Piłkarska reprezentacja Polski zagra dziś ze Szkocją o utrzymanie w dywizji A Ligi Narodów. Biało-Czerwonym na PGE Narodowym wystarczy remis, żeby utrzymać 3. miejsce w grupie i dzięki temu otrzymać szansę gry w barażach.
Jak jednak zauważył dziennikarz TVP Sport Jakub Kazula, trudno będzie się podnieść po porażce z Portugalią.
– Liczę na to, iż będzie motywacja po tym, żeby to wszystko, co się dzieje wokół kadry i co się działo na boisku z Portugalią, przełożyć na Szkotów. To jednak nie będzie takie proste i faktycznie ta kadra jest podobna, ale jednocześnie w innym miejscu – zauważył.
Z kolei Bartosz Wieczorek, również z redakcji TVP Sport, dodał, iż Szkocja nie będzie dziś łatwym rywalem.
– Zwycięstwo pozwoli im też awansować do pierwszego koszyka eliminacji mistrzostw świata, być może do ćwierćfinału Ligi Narodów, więc tak naprawdę oni grają o znacznie więcej niż reprezentacja Polski. Będą bardziej zmotywowani, a Szkoci pokazali w tych meczach Ligi Narodów, iż potrafią grać w piłkę – powiedział.
Początek meczu o godzinie 20:45 na PGE Narodowym w Warszawie. W wiadomościach RDC najważniejsze wydarzenia z meczu będzie relacjonował nasz reporter Miłosz Kuter.
Liga Narodów – sytuacja w grupie
Do ćwierćfinałów Ligi Narodów (marzec 2025) awansują po dwa najlepsze zespoły z każdej z czterech grup najwyższej dywizji. Trzecia drużyna zagra baraż o utrzymanie z jednym z wicemistrzów grup dywizji B, a ostatnia spadnie bezpośrednio na niższy szczebel.
Biało-Czerwoni, choć mają ogólnie znacznie gorszy bilans bramkowy od Szkotów, wyprzedzają ich w tabeli dzięki lepszemu bilansowi bezpośrednich meczów – zwyciężyli w Glasgow 3:2.
Drugiej pozycji podopieczni Probierza na pewno nie zajmą (gorszy bilans bezpośrednich meczów z Chorwatami), ale do utrzymania trzeciej, oznaczającej grę w marcowych barażach, wystarczy im remis.
Jak pokazuje historia, mecze Polaków ze Szkotami zawsze były zacięte i wyrównanie. Bilans dotychczasowych 12 potyczek jest nieznacznie korzystny dla biało-czerwonych, którzy odnotowali cztery zwycięstwa, sześć remisów i doznali dwóch porażek. Bramki: 18-16 na ich korzyść.

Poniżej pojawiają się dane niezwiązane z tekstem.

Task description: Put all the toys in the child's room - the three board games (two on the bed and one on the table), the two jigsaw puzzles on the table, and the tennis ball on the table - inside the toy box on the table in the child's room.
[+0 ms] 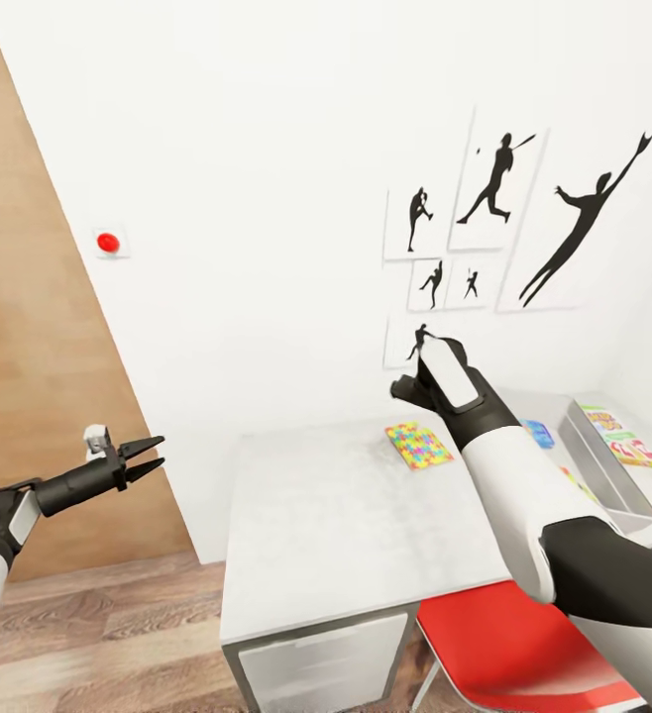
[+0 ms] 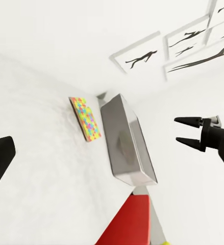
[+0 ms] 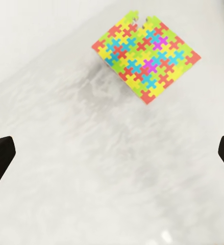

Ostatnie starcie obu ekip miało miejsce we wrześniu na Hampden Park w Glasgow, a Polacy wygrali 3:2 po golu Nicoli Zalewskiego z rzutu karnego w siódmej minucie doliczonego czasu gry. Tym samym na sześciu zakończyli serię spotkań bez zwycięstwa nad tym przeciwnikiem.